What you need to do.
Across the entries that follow, count each line holding "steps" and state the total alone.

____

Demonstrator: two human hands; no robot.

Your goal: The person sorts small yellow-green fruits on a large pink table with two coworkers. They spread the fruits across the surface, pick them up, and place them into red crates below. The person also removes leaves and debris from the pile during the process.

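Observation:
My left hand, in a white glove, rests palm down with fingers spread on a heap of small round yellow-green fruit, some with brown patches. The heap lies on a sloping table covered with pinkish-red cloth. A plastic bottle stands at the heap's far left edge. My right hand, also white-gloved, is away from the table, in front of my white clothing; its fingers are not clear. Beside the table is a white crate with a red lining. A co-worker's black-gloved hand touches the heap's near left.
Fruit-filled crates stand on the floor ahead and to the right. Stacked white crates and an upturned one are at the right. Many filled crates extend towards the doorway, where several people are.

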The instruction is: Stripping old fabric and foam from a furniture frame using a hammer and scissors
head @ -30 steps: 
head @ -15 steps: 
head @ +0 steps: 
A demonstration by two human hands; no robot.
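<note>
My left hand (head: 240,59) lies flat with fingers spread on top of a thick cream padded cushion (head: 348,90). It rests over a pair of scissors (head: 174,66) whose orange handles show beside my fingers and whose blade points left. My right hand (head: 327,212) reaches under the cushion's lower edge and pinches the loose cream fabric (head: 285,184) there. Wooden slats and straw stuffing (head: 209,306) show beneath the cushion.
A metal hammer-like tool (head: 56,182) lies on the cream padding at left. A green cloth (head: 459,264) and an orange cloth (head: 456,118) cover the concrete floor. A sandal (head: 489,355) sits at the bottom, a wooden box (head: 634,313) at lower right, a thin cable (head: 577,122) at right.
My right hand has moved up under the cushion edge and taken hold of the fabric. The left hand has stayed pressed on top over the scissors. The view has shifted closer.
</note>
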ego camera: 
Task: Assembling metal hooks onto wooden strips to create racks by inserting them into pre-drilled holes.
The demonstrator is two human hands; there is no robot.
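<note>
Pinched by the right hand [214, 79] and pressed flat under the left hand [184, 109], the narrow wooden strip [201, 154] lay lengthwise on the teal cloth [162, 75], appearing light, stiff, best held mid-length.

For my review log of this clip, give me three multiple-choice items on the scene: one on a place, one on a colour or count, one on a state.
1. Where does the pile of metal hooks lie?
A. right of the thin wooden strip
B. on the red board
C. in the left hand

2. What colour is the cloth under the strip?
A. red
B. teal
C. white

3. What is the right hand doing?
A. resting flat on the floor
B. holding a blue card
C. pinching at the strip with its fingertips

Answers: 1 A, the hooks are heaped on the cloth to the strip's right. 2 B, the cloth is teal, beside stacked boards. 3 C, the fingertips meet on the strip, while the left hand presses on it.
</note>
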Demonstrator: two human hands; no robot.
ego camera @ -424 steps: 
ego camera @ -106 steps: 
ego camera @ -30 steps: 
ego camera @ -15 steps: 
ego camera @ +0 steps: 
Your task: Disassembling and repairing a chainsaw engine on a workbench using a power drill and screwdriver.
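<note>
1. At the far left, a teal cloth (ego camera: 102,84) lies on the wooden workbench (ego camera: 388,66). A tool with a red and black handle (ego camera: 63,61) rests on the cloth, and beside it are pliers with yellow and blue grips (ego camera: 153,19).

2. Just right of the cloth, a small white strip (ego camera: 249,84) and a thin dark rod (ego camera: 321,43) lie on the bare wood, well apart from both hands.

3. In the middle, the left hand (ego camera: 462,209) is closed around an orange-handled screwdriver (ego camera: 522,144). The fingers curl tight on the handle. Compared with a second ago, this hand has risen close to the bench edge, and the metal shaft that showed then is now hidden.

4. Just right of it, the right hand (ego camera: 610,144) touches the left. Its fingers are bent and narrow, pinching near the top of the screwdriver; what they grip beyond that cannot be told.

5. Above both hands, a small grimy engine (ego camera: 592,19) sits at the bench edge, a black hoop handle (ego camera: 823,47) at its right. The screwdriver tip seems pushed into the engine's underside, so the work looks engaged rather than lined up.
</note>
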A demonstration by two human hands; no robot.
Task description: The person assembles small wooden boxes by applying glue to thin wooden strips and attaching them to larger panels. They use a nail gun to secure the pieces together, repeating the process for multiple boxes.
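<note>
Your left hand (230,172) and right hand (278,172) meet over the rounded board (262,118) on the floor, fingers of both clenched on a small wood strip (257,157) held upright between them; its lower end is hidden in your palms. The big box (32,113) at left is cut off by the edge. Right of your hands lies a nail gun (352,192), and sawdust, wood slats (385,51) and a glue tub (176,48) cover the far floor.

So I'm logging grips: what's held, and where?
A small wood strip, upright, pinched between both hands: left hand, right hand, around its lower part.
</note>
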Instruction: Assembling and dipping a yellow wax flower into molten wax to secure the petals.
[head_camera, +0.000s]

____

Exercise response.
8